Convert a List of string to any case class

yummydum · April 28, 2021, 7:21am

I have a csv file and a case class that models each row of the csv file.
However, it is cumbersome to initialize a case class with many attributes.

For a example, given a case class such as below,

case class Airline(
    airline: String,
    avail_seat_km_per_week: Long,
    incidents_85_99: Int,
    fatal_accidents_85_99: Int,
    fatalities_85_99: Int,
    incidents_00_14: Int,
    fatal_accidents_00_14: Int,
    fatalities_00_14: Int
)

I have to write a function like this to initialize the case class

def parse(row: Seq[String]) = {
  Airline(
    row(0),
    row(1).toLong,
    row(2).toInt,
    row(3).toInt,
    row(4).toInt,
    row(5).toInt,
    row(6).toInt,
    row(7).toInt
  )
}

Since this kind of situation frequently occurs for my project, I thought it would be nice to have a function to convert a List of String to a case class with the correct type in a type-safe manner.

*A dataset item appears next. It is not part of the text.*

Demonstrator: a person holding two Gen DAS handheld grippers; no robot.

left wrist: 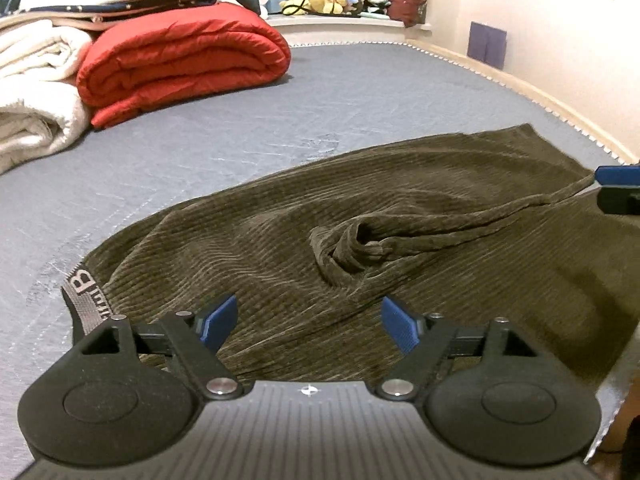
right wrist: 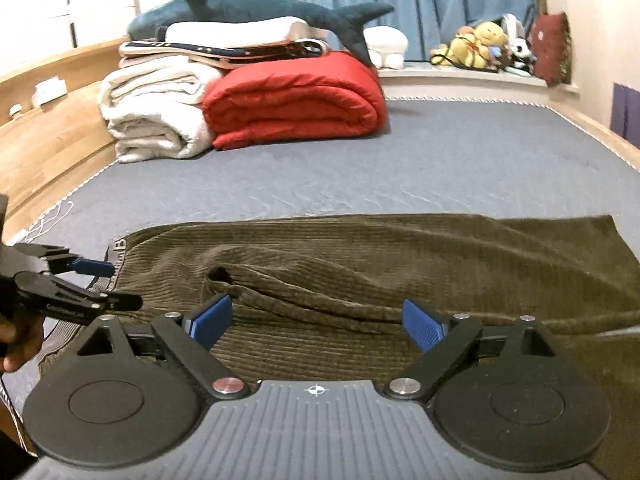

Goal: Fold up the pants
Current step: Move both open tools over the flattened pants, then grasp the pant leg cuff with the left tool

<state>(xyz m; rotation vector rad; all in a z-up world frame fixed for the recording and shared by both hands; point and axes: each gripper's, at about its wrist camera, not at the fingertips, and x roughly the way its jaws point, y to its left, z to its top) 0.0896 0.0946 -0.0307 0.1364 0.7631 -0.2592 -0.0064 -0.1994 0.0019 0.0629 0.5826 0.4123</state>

I noticed that what I’m trying to do is to make an inverse function of the function described here, so I followed this approach.

Here is what I made so far.


trait FieldDecoder[A]:
  def decodeField(a: String): A

trait RowDecoder[A <: Tuple]:
  def decodeRow(a: Row): A 

given FieldDecoder[Int] with
  def decodeField(x: String) = x.toInt

given FieldDecoder[Boolean] with
  def decodeField(x: String) = x.toBoolean

given FieldDecoder[Long] with
  def decodeField(x: String) = x.toLong

given FieldDecoder[String] with
  def decodeField(x: String) = x

given RowDecoder[EmptyTuple] with
  def decodeRow(row: Row) = EmptyTuple

given [H: FieldDecoder, T <: Tuple: RowDecoder]: RowDecoder[H *: T] with
  def decodeRow(row: Row) =
    summon[FieldDecoder[H]].decodeField(row.head) *: summon[RowDecoder[T]]
      .decodeRow(row.tail)

def csvToTuple[X <: Tuple: RowDecoder](row: Row): X =
  summon[RowDecoder[X]].decodeRow(row)

The code compiles, and I wrote a test

  @Test def testcsvToTuple(): Unit = {
    assertEquals(
      (42, true, "Hello"),
      csvToTuple(List("42", "true", "Hello"))
    )
  }

However this fails; csvToTuple produces a empty tuple.

java.lang.AssertionError: 
Expected :(42,true,Hello)
Actual   :()

I wonder where I went wrong?

The current code I implemented is here, which also includes conversion from tuple to List of String ( I got nice help in this topic)

Jasper-M · April 28, 2021, 7:41am

The csvToTuple method can’t know to which type it has to convert your List. It works when you explicitly provide a type argument, or when the expected type can be inferred from the call site.

csvToTuple[(Int, Boolean, String)](List("42", "true", "Hello"))

val tup: (Int, Boolean, String) = csvToTuple(List("42", "true", "Hello"))

Jasper-M · April 28, 2021, 8:33am

You can make this a bit less cumbersome by converting to a case class:

import scala.deriving.Mirror.ProductOf

def csvToProduct[P](row: Row)(using p: ProductOf[P], d: RowDecoder[p.MirroredElemTypes]): P = 
  p.fromProduct(d.decodeRow(row))

case class Foo(i: Int, b: Boolean, s: String)
val foo = csvToProduct[Foo](List("42", "true", "Hello"))

sangamon · April 28, 2021, 10:57am

Just an aside… Note that the encoding and decoding scenario are not as symmetrical as it may seem at first glance.

Here you declare that the empty tuple should always be encoded as an empty list, which matches intuition and doesn’t leave any ambiguity.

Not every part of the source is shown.